- _What you are asked to do_
Look below for the line containing "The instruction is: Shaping"; from there, print each line exactly up to and including the line containing "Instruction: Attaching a", and stop.

*** Block opens ***

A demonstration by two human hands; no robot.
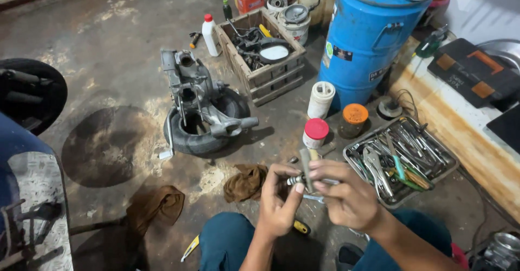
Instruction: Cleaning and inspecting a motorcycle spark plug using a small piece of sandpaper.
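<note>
My left hand point(279, 200) and my right hand point(346, 195) meet over my knees, low in the head view. Between their fingertips they hold a small metal part point(297, 180) with a threaded, shiny end. A flat grey tool point(306, 165) stands up from between the fingers; which hand grips it is unclear. A wrench point(314, 198) lies on the floor under the hands. Ahead on the concrete, a grey engine casing point(197, 95) rests on a small black tyre point(189, 135).
A metal tray of hand tools point(401, 160) sits to the right. Two brown rags point(246, 183) point(157, 206) lie on the floor. A wooden crate of parts point(265, 51), a blue drum point(371, 38), jars point(315, 133) and a white bottle point(209, 35) stand behind.
</note>
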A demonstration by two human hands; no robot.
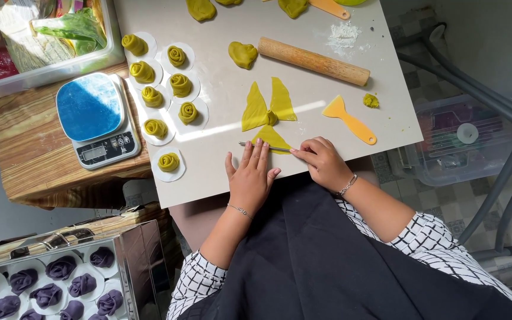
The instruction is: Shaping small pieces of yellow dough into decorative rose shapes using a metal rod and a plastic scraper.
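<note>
- Plainly, a shaping step is in hand: a thin yellow-green dough piece cut into petal-like wedges [269, 114] lies on the pale work board [220, 172], just beyond the fingertips of both hands.
- The left hand [251, 175] is laid flat on the board, fingers together and extended, its tips touching or nearly touching the nearest wedge; nothing is held in it.
- The right hand [322, 161] is curled narrow, and a thin metal tool [263, 146] — a skewer or slim blade, it cannot be told which — is pinched at its fingertips and laid across the near wedge.
- The next move is judged to call for a steady press or lift of that wedge towards the small knot at the centre, with the dough held from sliding.
- To the right of the right hand an orange plastic scraper [351, 122] is set, and beyond it a wooden rolling pin [313, 60] — both close enough to be knocked by a wide sweep.
- Left of the left hand, rolled yellow-green dough roses on white paper rounds [168, 89] are ranged in two rows; further left a digital kitchen scale with a blue top [95, 118] stands.
- Below the left forearm, purple dough roses in a metal tray [60, 284] are seen, well apart from the work.
</note>
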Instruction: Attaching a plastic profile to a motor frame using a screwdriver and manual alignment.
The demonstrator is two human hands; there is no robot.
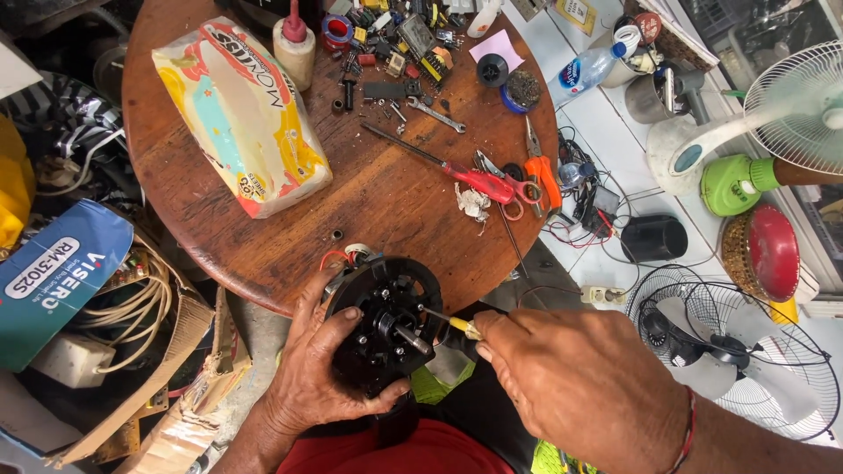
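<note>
Head camera looked down: the left hand (320,373) gripped a black fan motor (386,323) just below the round wooden table's (386,193) near edge, while the right hand (571,377) pinched a small screwdriver (452,321) against the motor's face.

A round wooden surface (386,197) serves as landmark. On its left part lies a colourful plastic bag (241,114), with a capped glue bottle (294,48) just beyond it. Toward its right edge lie a red-handled screwdriver (439,165), scissors (509,184) and orange-handled pliers (538,167). A spanner (435,115) lies near its far side. Right of it, on the floor, stand a black pot (652,237) and a fan guard (733,351).
</note>
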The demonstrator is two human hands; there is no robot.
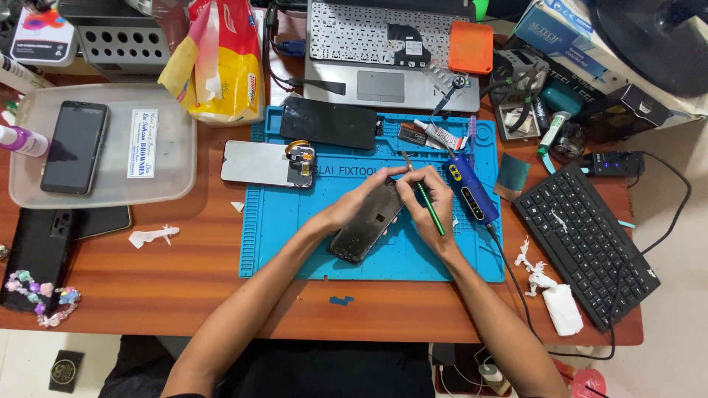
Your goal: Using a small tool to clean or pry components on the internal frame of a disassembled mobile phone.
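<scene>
Blue mat [295, 243] | L hand [361, 203] grips phone [366, 228] | R hand [428, 195] grips green tool [430, 210] | keyboard [582, 243] nearby

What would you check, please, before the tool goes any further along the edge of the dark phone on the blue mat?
1. Phone steadied: left hand grips the dark phone at its upper part. Ok.
2. Tool grip: right hand holds the green-handled tool like a pen. Ok.
3. Tip placement: it meets the phone's top corner, but the fingers hide the contact. Cannot tell.
4. Phone fully on the blue mat: yes, lying at a slant. Ok.
5. Room by the right hand: the blue pen-shaped tool and its cable lie close beside it. Not ok.
</scene>
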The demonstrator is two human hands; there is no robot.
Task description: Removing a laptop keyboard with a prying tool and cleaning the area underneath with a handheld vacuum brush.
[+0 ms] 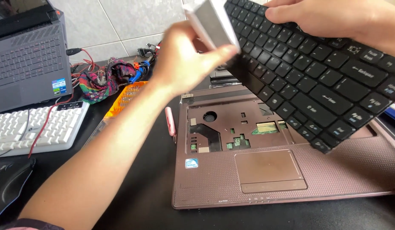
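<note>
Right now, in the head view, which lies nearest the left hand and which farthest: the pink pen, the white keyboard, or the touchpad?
From the left hand:
1. Pink pen, just below it, beside the brown laptop's left edge.
2. Touchpad, lower right, on the brown laptop.
3. White keyboard, far left of the table.

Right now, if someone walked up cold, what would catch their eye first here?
The black laptop keyboard lifted clear and tilted in the upper right, held by the left hand at its near end and the right hand on top. Below it, the brown laptop base lies with its keyboard bay open, circuit boards showing. At far left sit a grey laptop and a white keyboard.
</note>
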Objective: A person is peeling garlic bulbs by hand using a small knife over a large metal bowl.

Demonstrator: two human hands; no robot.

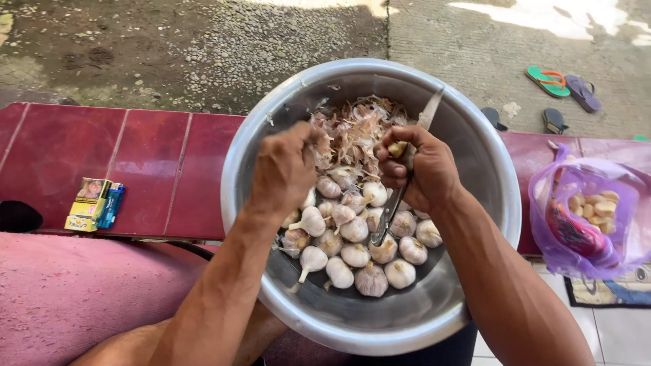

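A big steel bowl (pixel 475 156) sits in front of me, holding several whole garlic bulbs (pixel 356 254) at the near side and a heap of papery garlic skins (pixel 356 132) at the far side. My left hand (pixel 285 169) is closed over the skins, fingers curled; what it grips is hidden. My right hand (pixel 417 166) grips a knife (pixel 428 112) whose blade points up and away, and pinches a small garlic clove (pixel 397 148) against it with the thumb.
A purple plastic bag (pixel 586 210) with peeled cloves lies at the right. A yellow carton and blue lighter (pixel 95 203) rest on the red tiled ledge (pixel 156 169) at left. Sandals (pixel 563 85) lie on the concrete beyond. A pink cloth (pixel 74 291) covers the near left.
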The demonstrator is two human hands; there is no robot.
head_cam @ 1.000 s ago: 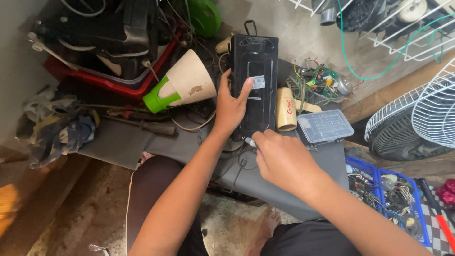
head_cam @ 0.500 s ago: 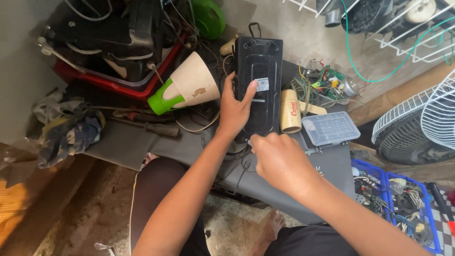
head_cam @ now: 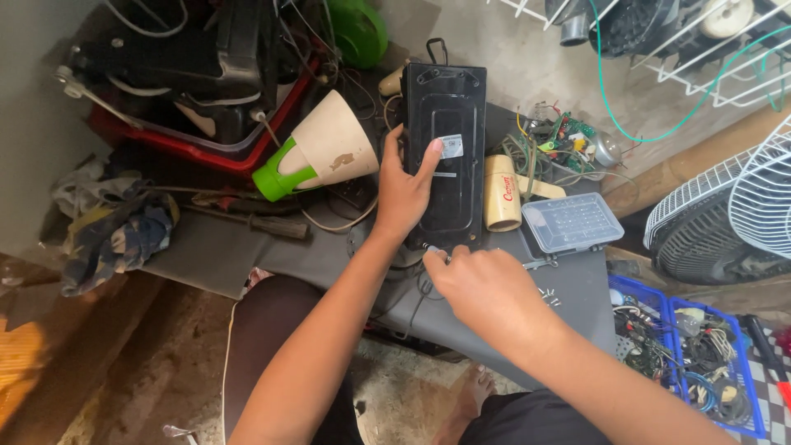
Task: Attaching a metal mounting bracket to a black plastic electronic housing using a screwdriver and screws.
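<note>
Left hand (head_cam: 405, 191) stayed pressing black casing (head_cam: 445, 140); right hand (head_cam: 482, 288) at its lower edge.

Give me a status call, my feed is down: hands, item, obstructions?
Left hand flat on black rectangular device, pinning it. Right hand pinched at its near edge; what it holds is hidden. Cream cylinder and clear parts box crowd the right side.

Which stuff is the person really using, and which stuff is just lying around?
In use:
- black rectangular casing, steadied by the left hand
- right hand, working at the casing's near edge

Lying about:
- cream and green cone
- clear parts box
- cream cylinder
- white fan grille
</note>
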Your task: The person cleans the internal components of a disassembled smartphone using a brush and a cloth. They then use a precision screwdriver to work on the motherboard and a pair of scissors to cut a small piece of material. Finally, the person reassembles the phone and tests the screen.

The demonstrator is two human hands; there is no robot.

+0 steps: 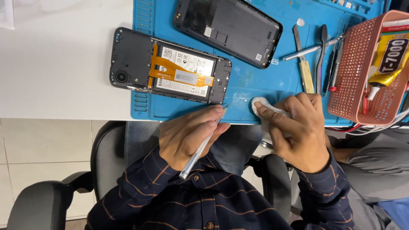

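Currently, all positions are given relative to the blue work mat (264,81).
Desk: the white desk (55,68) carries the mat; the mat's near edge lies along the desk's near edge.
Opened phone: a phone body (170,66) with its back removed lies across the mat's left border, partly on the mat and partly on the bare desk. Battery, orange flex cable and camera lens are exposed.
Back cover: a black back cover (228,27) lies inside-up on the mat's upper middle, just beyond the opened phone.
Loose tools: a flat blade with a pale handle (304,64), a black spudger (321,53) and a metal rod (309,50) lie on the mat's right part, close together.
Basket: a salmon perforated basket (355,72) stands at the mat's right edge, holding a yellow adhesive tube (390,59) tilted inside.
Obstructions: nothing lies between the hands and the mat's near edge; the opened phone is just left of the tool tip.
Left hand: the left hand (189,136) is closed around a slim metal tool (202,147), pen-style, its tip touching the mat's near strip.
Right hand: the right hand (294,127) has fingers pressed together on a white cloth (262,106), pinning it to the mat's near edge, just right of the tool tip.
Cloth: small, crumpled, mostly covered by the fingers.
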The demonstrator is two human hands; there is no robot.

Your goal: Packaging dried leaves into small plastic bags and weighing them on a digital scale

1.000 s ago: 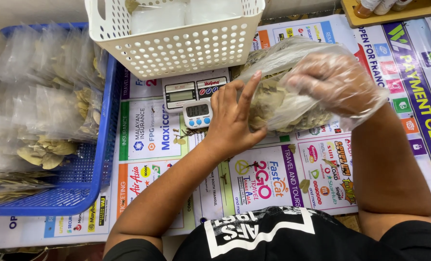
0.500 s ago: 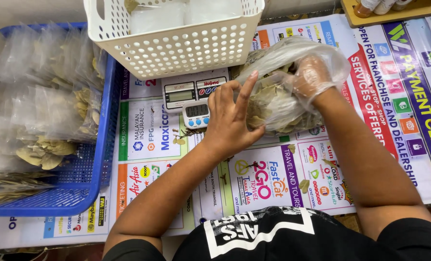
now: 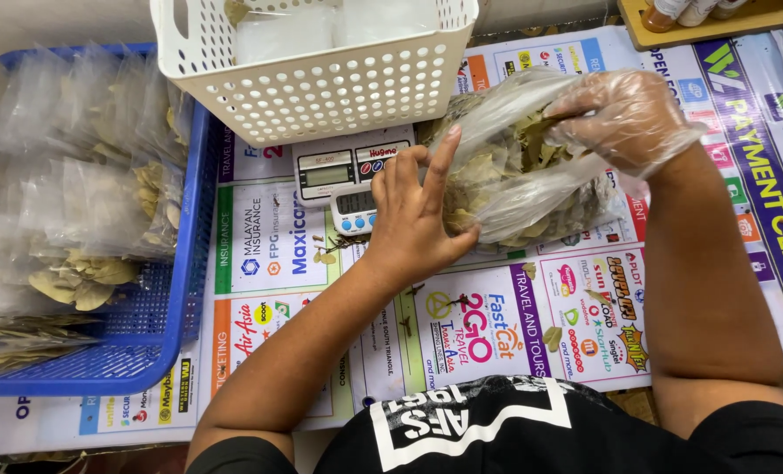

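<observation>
A large clear plastic bag of dried leaves [image 3: 532, 180] lies on the printed table cover. My bare left hand [image 3: 418, 215] holds the bag's left side, fingers spread upward along it. My right hand [image 3: 624, 114], in a thin clear plastic glove, pinches leaves at the bag's open mouth on the upper right. Two small digital scales [image 3: 347, 180] sit just left of the bag, under the white basket.
A white perforated basket [image 3: 321, 79] with clear bags stands at the top centre. A blue basket [image 3: 159, 298] at left holds several small packed bags of leaves. Loose leaves [image 3: 551, 335] lie on the printed cover [image 3: 277, 254]. A wooden tray [image 3: 716, 17] sits at the top right.
My gloved right hand went deep into the bag, then rose to its mouth with leaves in its fingers. My left hand stays on the bag's side.
</observation>
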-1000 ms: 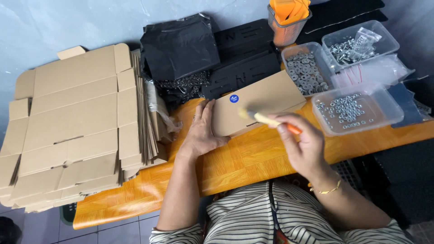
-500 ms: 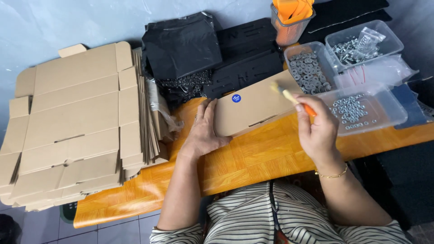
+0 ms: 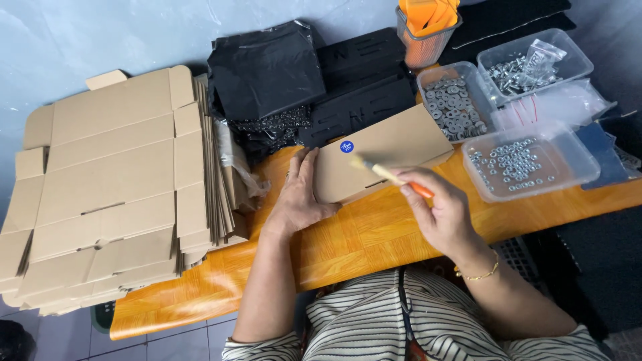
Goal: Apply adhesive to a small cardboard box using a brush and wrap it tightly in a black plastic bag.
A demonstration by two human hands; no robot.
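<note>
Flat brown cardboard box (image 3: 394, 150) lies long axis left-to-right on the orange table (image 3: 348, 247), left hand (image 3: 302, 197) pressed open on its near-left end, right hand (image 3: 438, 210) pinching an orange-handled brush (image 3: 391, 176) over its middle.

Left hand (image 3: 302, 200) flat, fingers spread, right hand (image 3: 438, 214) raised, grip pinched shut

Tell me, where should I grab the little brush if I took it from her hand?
Probably the orange handle, coming from the right side, the person's own right. The brush lies slanted, its pale bristle end pointing up-left over the flat cardboard box. The right hand already pinches the handle, so only a short part shows.
</note>
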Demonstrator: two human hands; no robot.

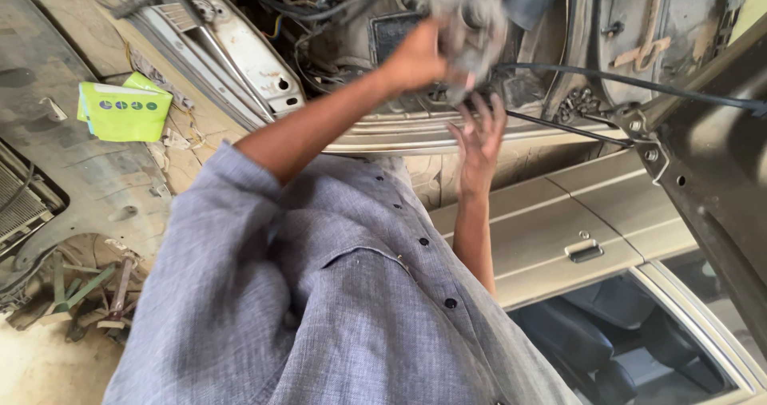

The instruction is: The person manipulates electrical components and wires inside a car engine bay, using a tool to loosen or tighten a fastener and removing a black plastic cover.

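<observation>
Head view shows us the grip first: our left hand (415, 57) is closed around a grey, dusty metal car part with a round body (473, 29), and holds it up in front of the open engine bay. The part is blurred, so we cannot tell its exact kind. Our right hand (478, 137) is just under it, fingers spread apart and holding nothing, near a thin black cable (639, 81) that runs to the right. Behind the part we see dark wires and hoses (319, 5) inside the bay. On the left lies a yellow-green flat carton (124, 109) on the dusty body panel. Below right is a beige car door with a metal handle (585, 251). We judge that the part is already free or almost free, but it is not yet put down anywhere.
</observation>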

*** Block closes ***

- _Answer to this problem_
The instruction is: Shaping small pieces of yellow dough into decorative rose shapes using a metal rod and a plastic scraper.
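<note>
- Plainly, a shaping step is in hand: a thin yellow-green dough piece cut into petal-like wedges [269, 114] lies on the pale work board [220, 172], just beyond the fingertips of both hands.
- The left hand [251, 175] is laid flat on the board, fingers together and extended, its tips touching or nearly touching the nearest wedge; nothing is held in it.
- The right hand [322, 161] is curled narrow, and a thin metal tool [263, 146] — a skewer or slim blade, it cannot be told which — is pinched at its fingertips and laid across the near wedge.
- The next move is judged to call for a steady press or lift of that wedge towards the small knot at the centre, with the dough held from sliding.
- To the right of the right hand an orange plastic scraper [351, 122] is set, and beyond it a wooden rolling pin [313, 60] — both close enough to be knocked by a wide sweep.
- Left of the left hand, rolled yellow-green dough roses on white paper rounds [168, 89] are ranged in two rows; further left a digital kitchen scale with a blue top [95, 118] stands.
- Below the left forearm, purple dough roses in a metal tray [60, 284] are seen, well apart from the work.
</note>
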Instruction: Attaching a plastic profile to a motor frame using a screwdriver and manual alignment.

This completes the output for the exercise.